EXERCISE GOAL:
The material must be repeated exactly, with every line intact.

* * * * * * *

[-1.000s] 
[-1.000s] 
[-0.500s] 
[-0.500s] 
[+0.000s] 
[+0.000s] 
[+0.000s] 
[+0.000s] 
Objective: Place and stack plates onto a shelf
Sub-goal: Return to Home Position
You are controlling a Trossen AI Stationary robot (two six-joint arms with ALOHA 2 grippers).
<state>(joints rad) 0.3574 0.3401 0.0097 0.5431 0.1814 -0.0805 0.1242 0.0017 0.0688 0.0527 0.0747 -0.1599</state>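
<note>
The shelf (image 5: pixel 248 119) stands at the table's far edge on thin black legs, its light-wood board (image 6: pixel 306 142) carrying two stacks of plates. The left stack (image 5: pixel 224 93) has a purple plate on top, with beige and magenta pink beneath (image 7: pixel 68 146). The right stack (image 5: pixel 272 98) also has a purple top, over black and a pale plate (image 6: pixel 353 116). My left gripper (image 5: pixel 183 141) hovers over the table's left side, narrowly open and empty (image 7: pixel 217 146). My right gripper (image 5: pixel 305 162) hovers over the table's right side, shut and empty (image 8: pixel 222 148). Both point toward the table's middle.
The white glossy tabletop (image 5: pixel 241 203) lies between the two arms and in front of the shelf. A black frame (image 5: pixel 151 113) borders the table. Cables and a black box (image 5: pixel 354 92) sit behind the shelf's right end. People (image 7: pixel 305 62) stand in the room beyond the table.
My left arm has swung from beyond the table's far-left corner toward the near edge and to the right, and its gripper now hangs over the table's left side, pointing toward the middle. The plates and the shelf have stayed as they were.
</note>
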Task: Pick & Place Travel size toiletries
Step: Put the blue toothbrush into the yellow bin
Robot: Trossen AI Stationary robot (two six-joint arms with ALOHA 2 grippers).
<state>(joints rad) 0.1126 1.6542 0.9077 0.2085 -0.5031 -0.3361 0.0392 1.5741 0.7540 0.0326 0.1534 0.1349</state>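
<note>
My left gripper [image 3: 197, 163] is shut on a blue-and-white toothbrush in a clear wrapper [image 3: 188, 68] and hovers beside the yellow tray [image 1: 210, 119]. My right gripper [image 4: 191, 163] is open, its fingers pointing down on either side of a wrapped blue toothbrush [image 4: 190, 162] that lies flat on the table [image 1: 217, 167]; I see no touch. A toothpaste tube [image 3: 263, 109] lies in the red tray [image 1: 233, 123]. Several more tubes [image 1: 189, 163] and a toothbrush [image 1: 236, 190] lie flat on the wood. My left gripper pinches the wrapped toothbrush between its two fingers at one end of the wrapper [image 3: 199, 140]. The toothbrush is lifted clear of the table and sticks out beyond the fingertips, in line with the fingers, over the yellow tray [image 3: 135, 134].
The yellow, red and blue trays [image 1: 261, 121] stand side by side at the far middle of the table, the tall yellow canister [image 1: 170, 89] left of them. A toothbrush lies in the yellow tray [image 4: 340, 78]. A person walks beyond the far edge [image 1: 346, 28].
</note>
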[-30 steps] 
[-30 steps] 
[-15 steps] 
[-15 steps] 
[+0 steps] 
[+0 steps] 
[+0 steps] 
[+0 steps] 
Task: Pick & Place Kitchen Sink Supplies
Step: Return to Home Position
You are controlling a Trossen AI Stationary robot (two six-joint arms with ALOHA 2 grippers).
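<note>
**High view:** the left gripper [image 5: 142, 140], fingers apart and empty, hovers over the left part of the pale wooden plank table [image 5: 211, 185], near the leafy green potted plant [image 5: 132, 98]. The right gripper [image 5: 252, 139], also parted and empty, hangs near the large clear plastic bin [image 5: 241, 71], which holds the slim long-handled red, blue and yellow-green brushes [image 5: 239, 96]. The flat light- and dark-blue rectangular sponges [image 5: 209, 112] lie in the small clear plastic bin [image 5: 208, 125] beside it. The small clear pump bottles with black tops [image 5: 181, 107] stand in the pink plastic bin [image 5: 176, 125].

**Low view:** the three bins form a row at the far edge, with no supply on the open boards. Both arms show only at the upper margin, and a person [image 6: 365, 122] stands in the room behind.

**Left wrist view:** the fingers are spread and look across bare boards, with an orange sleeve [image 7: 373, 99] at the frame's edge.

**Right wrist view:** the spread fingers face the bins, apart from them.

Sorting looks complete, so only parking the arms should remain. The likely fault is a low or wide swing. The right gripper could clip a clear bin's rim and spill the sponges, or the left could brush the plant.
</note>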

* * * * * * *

ANSWER FOR THE TASK:
[-1.000s] 
[-1.000s] 
[-0.500s] 
[-0.500s] 
[+0.000s] 
[+0.000s] 
[+0.000s] 
[+0.000s] 
Objective: Place and stack plates onto a shelf
Sub-goal: Return to Home Position
You are controlling a Trossen AI Stationary robot (two six-joint arms with ALOHA 2 grippers).
<state>(joints rad) 0.3574 0.3401 0.0097 0.5431 0.1814 -0.0805 0.1242 0.0017 0.0688 0.0527 0.0747 -0.1599</state>
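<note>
The shelf (image 5: pixel 248 119) stands at the table's far edge on thin black legs, its light-wood board (image 6: pixel 306 142) carrying two stacks of plates. The left stack (image 5: pixel 224 93) has a purple plate on top, with beige and magenta pink beneath (image 7: pixel 68 146). The right stack (image 5: pixel 272 98) also has a purple top, over black and a pale plate (image 6: pixel 353 116). My left gripper (image 5: pixel 183 141) hovers over the table's left side, narrowly open and empty (image 7: pixel 217 146). My right gripper (image 5: pixel 305 162) hovers over the table's right side, shut and empty (image 8: pixel 222 148). Both point toward the table's middle.
The white glossy tabletop (image 5: pixel 241 203) lies between the two arms and in front of the shelf. A black frame (image 5: pixel 151 113) borders the table. Cables and a black box (image 5: pixel 354 92) sit behind the shelf's right end. People (image 7: pixel 305 62) stand in the room beyond the table.
My left arm has swung from beyond the table's far-left corner toward the near edge and to the right, and its gripper now hangs over the table's left side, pointing toward the middle. The plates and the shelf have stayed as they were.
</note>
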Task: Pick & Place Travel size toiletries
Step: Put the blue toothbrush into the yellow bin
Robot: Trossen AI Stationary robot (two six-joint arms with ALOHA 2 grippers).
<state>(joints rad) 0.1126 1.6542 0.9077 0.2085 -0.5031 -0.3361 0.0392 1.5741 0.7540 0.0326 0.1534 0.1349</state>
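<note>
My left gripper [image 3: 197, 163] is shut on a blue-and-white toothbrush in a clear wrapper [image 3: 188, 68] and hovers beside the yellow tray [image 1: 210, 119]. My right gripper [image 4: 191, 163] is open, its fingers pointing down on either side of a wrapped blue toothbrush [image 4: 190, 162] that lies flat on the table [image 1: 217, 167]; I see no touch. A toothpaste tube [image 3: 263, 109] lies in the red tray [image 1: 233, 123]. Several more tubes [image 1: 189, 163] and a toothbrush [image 1: 236, 190] lie flat on the wood. My left gripper pinches the wrapped toothbrush between its two fingers at one end of the wrapper [image 3: 199, 140]. The toothbrush is lifted clear of the table and sticks out beyond the fingertips, in line with the fingers, over the yellow tray [image 3: 135, 134].
The yellow, red and blue trays [image 1: 261, 121] stand side by side at the far middle of the table, the tall yellow canister [image 1: 170, 89] left of them. A toothbrush lies in the yellow tray [image 4: 340, 78]. A person walks beyond the far edge [image 1: 346, 28].
</note>
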[-30 steps] 
[-30 steps] 
[-15 steps] 
[-15 steps] 
[+0 steps] 
[+0 steps] 
[+0 steps] 
[+0 steps] 
Task: Pick & Place Kitchen Sink Supplies
Step: Return to Home Position
You are controlling a Trossen AI Stationary robot (two six-joint arms with ALOHA 2 grippers).
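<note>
**High view:** the left gripper [image 5: 142, 140], fingers apart and empty, hovers over the left part of the pale wooden plank table [image 5: 211, 185], near the leafy green potted plant [image 5: 132, 98]. The right gripper [image 5: 252, 139], also parted and empty, hangs near the large clear plastic bin [image 5: 241, 71], which holds the slim long-handled red, blue and yellow-green brushes [image 5: 239, 96]. The flat light- and dark-blue rectangular sponges [image 5: 209, 112] lie in the small clear plastic bin [image 5: 208, 125] beside it. The small clear pump bottles with black tops [image 5: 181, 107] stand in the pink plastic bin [image 5: 176, 125].

**Low view:** the three bins form a row at the far edge, with no supply on the open boards. Both arms show only at the upper margin, and a person [image 6: 365, 122] stands in the room behind.

**Left wrist view:** the fingers are spread and look across bare boards, with an orange sleeve [image 7: 373, 99] at the frame's edge.

**Right wrist view:** the spread fingers face the bins, apart from them.

Sorting looks complete, so only parking the arms should remain. The likely fault is a low or wide swing. The right gripper could clip a clear bin's rim and spill the sponges, or the left could brush the plant.
</note>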

Response complete; there is no more output.